Rod Broadway might just be the natural outgrowth of everything Eddie Robinson once worked for at Grambling State.

The third-year coach, just the third to follow Robinson, is among those being considered for the open position at East Carolina — an upper-classification nod still shockingly rare for African-American coaches.

The way was cleared, ex-GSU players and coaches say, over six decades of leadership by Robinson, who passed away in 2007 after establishing a still-standing Division I record for career wins.

“‘Rob’ always said opportunity would come if you worked hard,” said Douglas Porter, a former offensive coordinator under Robinson who left for a subsequent College Hall of Fame career as a head coach. “Broadway has done that. His success has been amazing.”

Broadway’s possible departure to East Carolina — or to Duke, a job for which Broadway interviewed in 2007 — would thrust Grambling into its fourth coaching search since 2003. Still, these potential move fit well into Robinson’s groundbreaking legacy.

It could also help reinvent a GSU program once known as a hotbed for football talent into a launching pad for emerging football minds. That would be a startling evolution. After all, Robinson led Grambling for a remarkable 57 seasons. But it’s in keeping with the influential position that this tiny Southwestern Athletic Conference school once held.

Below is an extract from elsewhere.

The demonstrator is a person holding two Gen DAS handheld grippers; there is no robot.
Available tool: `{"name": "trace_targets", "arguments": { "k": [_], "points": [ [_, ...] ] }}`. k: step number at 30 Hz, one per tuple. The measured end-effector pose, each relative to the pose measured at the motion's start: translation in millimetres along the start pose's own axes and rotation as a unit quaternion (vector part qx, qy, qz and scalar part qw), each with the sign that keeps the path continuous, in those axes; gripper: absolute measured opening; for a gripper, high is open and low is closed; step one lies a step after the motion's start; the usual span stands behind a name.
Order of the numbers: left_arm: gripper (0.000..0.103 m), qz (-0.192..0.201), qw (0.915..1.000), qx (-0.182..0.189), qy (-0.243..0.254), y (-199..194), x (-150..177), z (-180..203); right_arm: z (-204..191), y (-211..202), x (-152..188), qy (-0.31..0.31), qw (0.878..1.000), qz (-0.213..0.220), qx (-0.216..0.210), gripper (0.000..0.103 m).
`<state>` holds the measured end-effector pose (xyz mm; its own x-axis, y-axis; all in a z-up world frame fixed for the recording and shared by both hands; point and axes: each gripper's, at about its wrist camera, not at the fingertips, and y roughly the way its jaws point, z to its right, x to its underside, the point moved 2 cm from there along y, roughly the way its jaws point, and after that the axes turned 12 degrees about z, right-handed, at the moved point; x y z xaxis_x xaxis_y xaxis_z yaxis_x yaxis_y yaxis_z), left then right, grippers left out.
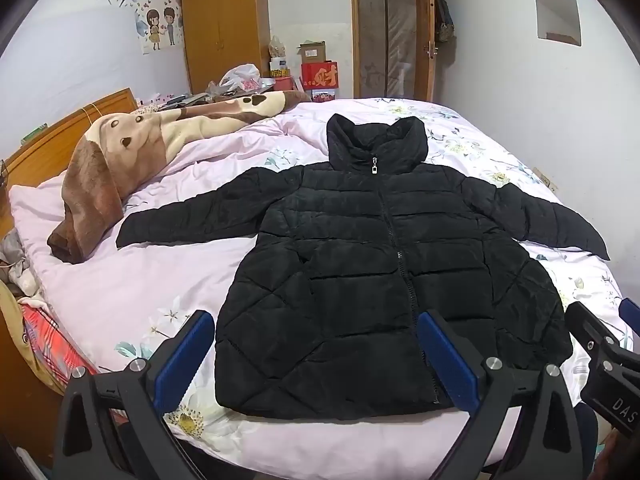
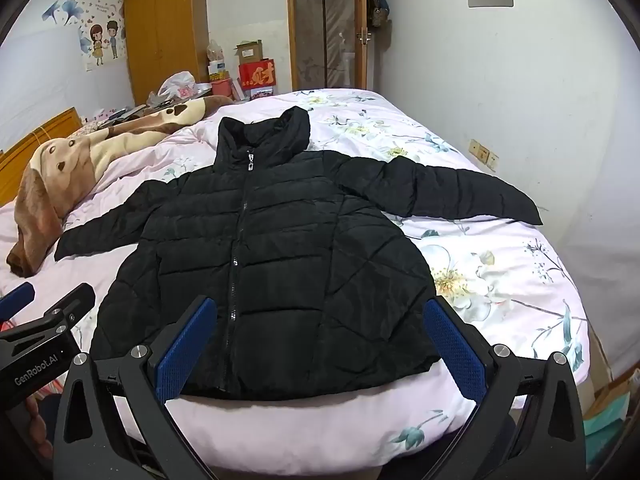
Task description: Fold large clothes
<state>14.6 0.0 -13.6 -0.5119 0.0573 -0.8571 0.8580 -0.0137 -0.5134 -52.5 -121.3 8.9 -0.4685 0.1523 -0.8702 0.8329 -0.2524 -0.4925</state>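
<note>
Black puffer jacket [image 1: 376, 272] spread flat, front up, on the pink floral quilt [image 1: 132, 292] of the bed, zipped to the collar with the silver zip pull [image 1: 375, 168] lying just below the raised collar; hem toward the cameras near the quilt's near edge, both sleeves stretched out to either side, one cuff ending near the brown-and-cream dog-print blanket [image 1: 116, 168] bunched along the headboard side, the other reaching toward the wall side of the bed. Left gripper [image 1: 324, 360] poised above the hem over the jacket's near lower corner, blue pads [image 1: 184, 356] spread wide with nothing between them, not touching the cloth. Right gripper [image 2: 324, 354] likewise hovering over the hem on the other side of the zip, blue-padded fingers [image 2: 456, 352] fully apart, released, gripping nothing. Each gripper visible at the edge of the other's view, side by side and apart. Beyond the bed: a wooden wardrobe [image 1: 224, 24], a red box [image 1: 320, 74] among stacked cartons, a white plastic bag [image 1: 242, 76], a door [image 1: 390, 36] and a cartoon couple sticker [image 1: 160, 26] on the wall
</note>
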Motion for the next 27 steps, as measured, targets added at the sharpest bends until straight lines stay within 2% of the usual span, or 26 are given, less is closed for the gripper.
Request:
{"name": "trace_targets", "arguments": {
  "k": [27],
  "points": [
    [0.102, -0.009, 0.9999, -0.003, -0.007, 4.0, 1.5, 4.6, 1.5, 6.1, 3.8, 0.009, 1.000, -0.009, -0.009, 0.103]
  ]
}}
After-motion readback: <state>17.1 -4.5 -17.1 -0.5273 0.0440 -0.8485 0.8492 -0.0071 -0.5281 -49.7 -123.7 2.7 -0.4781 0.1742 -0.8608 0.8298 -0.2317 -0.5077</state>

“The problem with Grambling is, we’re off the beaten path these days,” said Tampa Bay Buccaneers coordinator of pro scouting Doug Williams, the former GSU quarterback who succeeded Robinson as coach in 1998. “We’ve got to sell Grambling now, and this helps do that.”

Grambling storied football legend was constructed in large part by former Robinson players — more than 200 of them — who have been drafted into the pros. GSU produced one of the first African-Americans to sign a pro contract, the first to start a season at quarterback, the first passer to win a Super Bowl and MVP — and four Pro Football Hall of Famers.

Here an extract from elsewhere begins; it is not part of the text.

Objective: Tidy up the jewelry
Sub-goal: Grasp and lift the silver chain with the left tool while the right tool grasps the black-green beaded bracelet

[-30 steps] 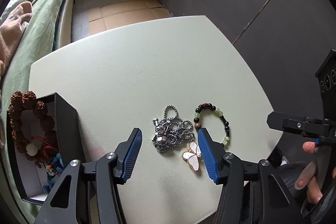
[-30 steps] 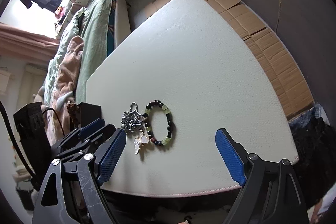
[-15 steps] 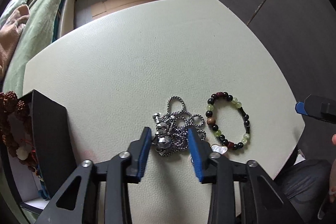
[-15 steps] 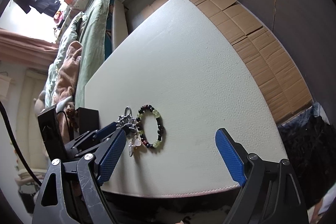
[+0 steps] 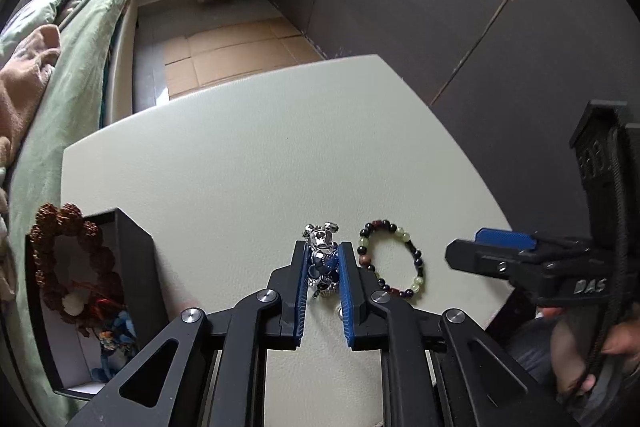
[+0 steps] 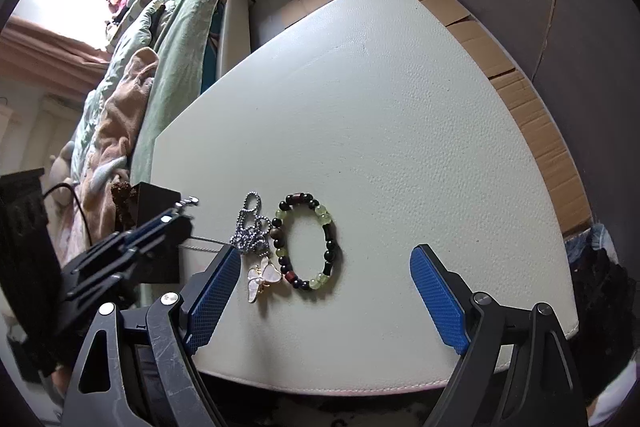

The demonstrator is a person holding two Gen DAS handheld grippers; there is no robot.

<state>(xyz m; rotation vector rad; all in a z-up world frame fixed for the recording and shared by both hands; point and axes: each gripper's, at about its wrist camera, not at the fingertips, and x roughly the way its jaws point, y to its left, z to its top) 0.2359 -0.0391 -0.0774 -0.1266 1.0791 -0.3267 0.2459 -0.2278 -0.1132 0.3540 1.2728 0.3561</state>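
Left wrist: left gripper [image 5: 323, 263] pinches shiny silver pendant [image 5: 321, 243].

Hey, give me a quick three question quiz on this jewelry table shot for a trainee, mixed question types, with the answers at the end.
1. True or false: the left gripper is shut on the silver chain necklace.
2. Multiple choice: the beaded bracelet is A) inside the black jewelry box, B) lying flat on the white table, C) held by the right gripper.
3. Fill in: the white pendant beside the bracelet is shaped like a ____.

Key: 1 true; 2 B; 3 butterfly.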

That draft total, however, is skewed by pre-1980 numbers. Only 31 draft selections have come since — with just three after Robinson retired.

His hopes and dreams have continued to play out, however, on the sidelines.

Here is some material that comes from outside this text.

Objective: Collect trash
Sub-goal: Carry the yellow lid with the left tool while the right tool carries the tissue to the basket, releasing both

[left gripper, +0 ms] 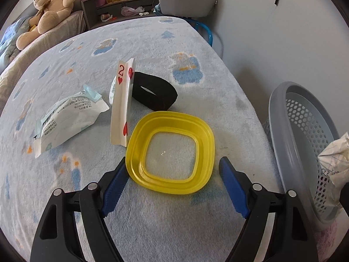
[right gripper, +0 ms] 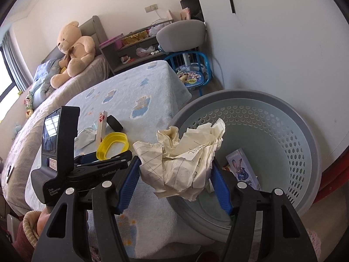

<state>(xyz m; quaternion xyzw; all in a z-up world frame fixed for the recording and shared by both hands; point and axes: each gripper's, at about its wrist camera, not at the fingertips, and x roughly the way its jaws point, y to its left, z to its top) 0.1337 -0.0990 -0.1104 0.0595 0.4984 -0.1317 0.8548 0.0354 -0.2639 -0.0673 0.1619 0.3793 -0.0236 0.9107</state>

More recently, two Robinson successors — first Williams at the University Kentucky in 2002, then the University of South Florida more recently; and now Broadway — have received that rarest of opportunities: A shot at a Football Bowl Subdivision job.

In fact, African-Americans filled just 11 of 176 head coach vacancies in FBS football over the previous decade, according to the Black Coaches Association.

“It says a lot of about our coach,” said former Grambling quarterback Brandon Landers, who led Grambling to a Bayou Classic win in 2004 and the SWAC West title in 2007. “He’s intelligent and, in his time here, he’s done a great job. I hope we can keep him. He’s a damn good coach.”

Broadway hasn’t made any public comment on other open positions, and when asked typically reiterates a passion to coach at GSU. “I have a job and I’m honored to have this job,” he has said in the past.

Broadway, of course, boasts roots outside of black college football.

He spent 20 seasons as an assistant, with stops at both East Carolina and Duke, as well as Florida and North Carolina — where he played collegiately — before taking over the historically black Division II North Carolina Central program in 2003. There, he claimed two CIAA Conference championships, establishing a 33-11 record over four years.

But no one can argue with the spotlight that winning at Grambling has provided.

Since 2007, Broadway has gone 27-9, set a new school record for consecutive home wins at Robinson Stadium, won two divisional titles, two Bayou Classics and the 2008 SWAC Championship Game — for which he took home the aptly named Eddie Robinson Trophy.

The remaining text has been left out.